● **Instructions for the task**
Each record should be retyped word for word.

Excerpts from a dataset:
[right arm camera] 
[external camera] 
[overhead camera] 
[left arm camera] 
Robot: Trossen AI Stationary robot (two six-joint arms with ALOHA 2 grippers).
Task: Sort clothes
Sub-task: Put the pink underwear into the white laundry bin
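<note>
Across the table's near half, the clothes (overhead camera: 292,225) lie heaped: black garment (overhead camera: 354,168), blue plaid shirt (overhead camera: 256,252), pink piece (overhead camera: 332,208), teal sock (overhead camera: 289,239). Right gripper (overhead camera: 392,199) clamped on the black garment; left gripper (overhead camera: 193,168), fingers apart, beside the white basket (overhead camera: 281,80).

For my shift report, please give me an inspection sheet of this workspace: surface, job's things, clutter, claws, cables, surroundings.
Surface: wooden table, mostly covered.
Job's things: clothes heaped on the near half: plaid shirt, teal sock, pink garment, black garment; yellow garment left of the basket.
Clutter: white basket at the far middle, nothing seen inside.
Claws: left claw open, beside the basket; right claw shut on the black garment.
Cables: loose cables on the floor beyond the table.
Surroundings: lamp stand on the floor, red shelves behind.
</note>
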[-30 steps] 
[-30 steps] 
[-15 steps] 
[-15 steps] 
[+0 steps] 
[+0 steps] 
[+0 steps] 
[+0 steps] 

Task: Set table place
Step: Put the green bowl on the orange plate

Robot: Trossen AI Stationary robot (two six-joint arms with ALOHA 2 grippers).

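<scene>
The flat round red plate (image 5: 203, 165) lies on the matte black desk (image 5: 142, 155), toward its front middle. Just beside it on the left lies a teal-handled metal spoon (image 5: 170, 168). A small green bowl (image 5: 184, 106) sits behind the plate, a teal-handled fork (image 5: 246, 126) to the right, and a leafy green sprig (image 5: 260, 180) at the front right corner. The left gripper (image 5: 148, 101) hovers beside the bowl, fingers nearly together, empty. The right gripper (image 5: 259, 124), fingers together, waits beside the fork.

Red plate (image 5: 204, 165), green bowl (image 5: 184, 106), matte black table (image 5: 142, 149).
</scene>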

● **Written answer**
[right arm camera] 
[external camera] 
[overhead camera] 
[left arm camera] 
Robot: Trossen AI Stationary robot (two six-joint arms with ALOHA 2 grippers).
Task: Sort clothes
Sub-task: Put the pink underwear into the white laundry bin
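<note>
Across the table's near half, the clothes (overhead camera: 292,225) lie heaped: black garment (overhead camera: 354,168), blue plaid shirt (overhead camera: 256,252), pink piece (overhead camera: 332,208), teal sock (overhead camera: 289,239). Right gripper (overhead camera: 392,199) clamped on the black garment; left gripper (overhead camera: 193,168), fingers apart, beside the white basket (overhead camera: 281,80).

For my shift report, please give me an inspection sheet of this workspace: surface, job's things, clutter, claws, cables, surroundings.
Surface: wooden table, mostly covered.
Job's things: clothes heaped on the near half: plaid shirt, teal sock, pink garment, black garment; yellow garment left of the basket.
Clutter: white basket at the far middle, nothing seen inside.
Claws: left claw open, beside the basket; right claw shut on the black garment.
Cables: loose cables on the floor beyond the table.
Surroundings: lamp stand on the floor, red shelves behind.
</note>
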[-30 steps] 
[-30 steps] 
[-15 steps] 
[-15 steps] 
[+0 steps] 
[+0 steps] 
[+0 steps] 
[+0 steps] 

Task: Set table place
Step: Put the green bowl on the orange plate

Robot: Trossen AI Stationary robot (two six-joint arms with ALOHA 2 grippers).

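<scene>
The flat round red plate (image 5: 203, 165) lies on the matte black desk (image 5: 142, 155), toward its front middle. Just beside it on the left lies a teal-handled metal spoon (image 5: 170, 168). A small green bowl (image 5: 184, 106) sits behind the plate, a teal-handled fork (image 5: 246, 126) to the right, and a leafy green sprig (image 5: 260, 180) at the front right corner. The left gripper (image 5: 148, 101) hovers beside the bowl, fingers nearly together, empty. The right gripper (image 5: 259, 124), fingers together, waits beside the fork.

Red plate (image 5: 204, 165), green bowl (image 5: 184, 106), matte black table (image 5: 142, 149).
</scene>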

Nothing further is required of the output.